I’m a recent and eagar convert to rhythm games so, while I haven’t played either of the original games, I jumped on the opportunity to review Patapon 2 Remastered. It’s a port of a popular 2008 PSP game with a facelift for the big screen. The premise for Patapon 2 is pretty simple. You play as a god who is rallying your tribal people towards victory, and reaching the promised land of Earthend, through well timed drum beats.
Despite being a game about waging tribal war, Patapon 2 Remastered is delivered in quite an adorable package. Your tribespeople are essentially giant, monochrome eyes with various accessories – which I appreciate sounds like a scary description – but they’re actually very cute! Your little fighters work in tandem with you, their god, following your rhythmic orders in high pitched voices. You’ll have their mouse-like chorus of ‘Pata Pata Pata Pon’ stuck in your head long after you’ve finished playing. It’s never very clear why you’re fighting other tribes. Presumably they were simply in the way of the promised land, the fabled Earthend, and going around didn’t seem like an option. I found myself briefly questioning whether we were the good guys or the bad guys, but then realising my teensy eyeball army was too cute to be evil.
There seem to be two layers to the gameplay. You start off with a few simple commands – walk forward, fight and defend – and the gameplay is simply remembering and applying the right command for the situation. Commands are issued by tapping four drum beats – which map to controller keys – in the correct order. If you get perfect timing and avoid making mistakes, you’ll enter fever mode and get bonuses to attack and defense.
Eventually muscle memory kicks in and the commands become more intuitive than conscious, at which point your focus will most likely switch to the second layer – staffing your army with the right mix of competencies. As you pillage and plunder, you’ll gather various resources which can be exchanged for various units with their own strengths and weaknesses. Each level brings its own, unique challenges so it’s important to go into it with the right troops for the job. This means you’ll often end up replaying levels – one playthrough to find out in which unexpected way you’ll die, and a second playthrough to bring the right mix to the match. At this stage in the game, grinding is often required. You can grind either by returning to previous levels, or by playing a multiplayer mode where you fight a dragon and steal her bountiful egg of resources.
The act of grinding brings out what I think is a weakness of this game on a platform like the PS4. Once you’ve mastered the drum commands, the gameplay can feel a little repetitive, and this is unsurprisingly, particularly pronounced when replaying levels or fighting the dragon. I’m not sure I’d mind this repetition so much if I were playing on a portable device, say on public transport, and craving something mindless to distract from the commute. On the PS4 however, the mechanic feels a little dated for our modern, busy lives and declining levels of patience.

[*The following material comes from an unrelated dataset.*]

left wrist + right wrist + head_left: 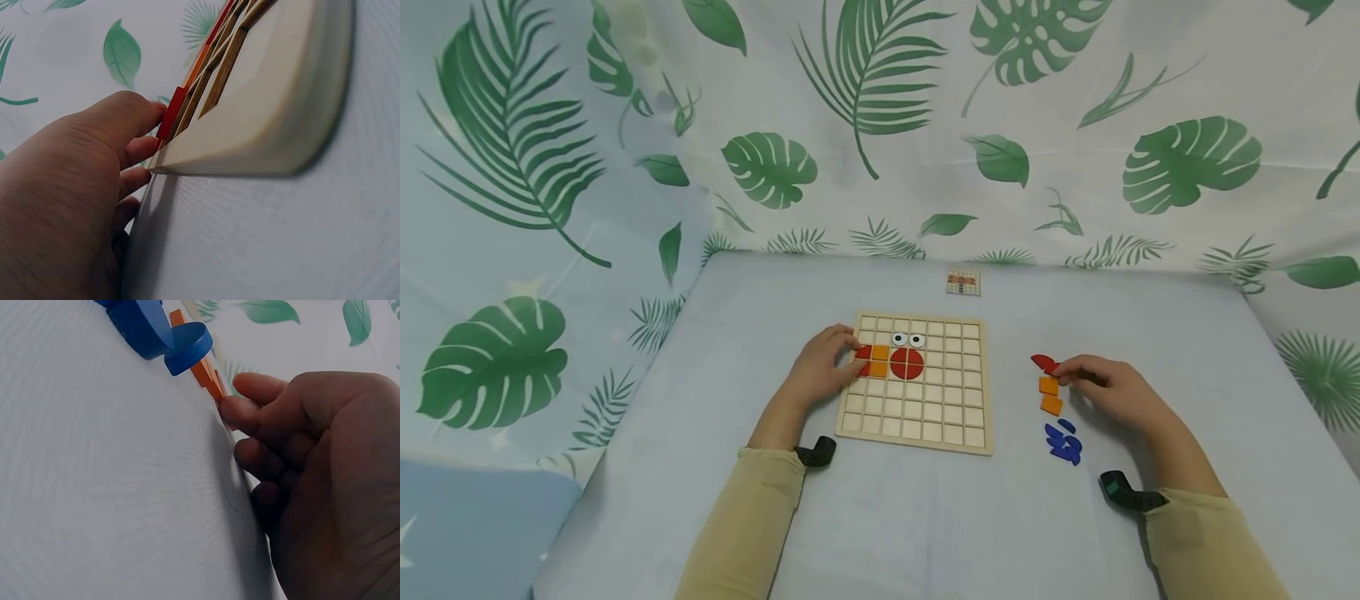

The updated graphics look very nice on a larger, higher resolution screen – simple and clean – although a few of the cutscenes are at the original PSP resolution and look extremely blurry. The port generally seems fine and not overly buggy but it does feel like a fresh coat of paint on a game designed in a different era. The UI for training troops for example feels a little cluttered and could have benefited from a redesign. I also really wish they’d added an autosave, or at least highlighted the absence of autosave. I discovered this fun fact after quitting the game two hours in without saving!
I think Patapon 2 Remastered is great for hitting that sweet nostalgia spot if you’re a fan of the original and want to play the game with updated graphics and on the PS4. It has a lot of charm in the cute characters and catchy beats, and the blend of strategy and rhythm elements is unique. But I could feel that I was playing an older game beneath the beautiful facade in a few rough areas. I’d call it a charming remaster that is a little rough around the edges.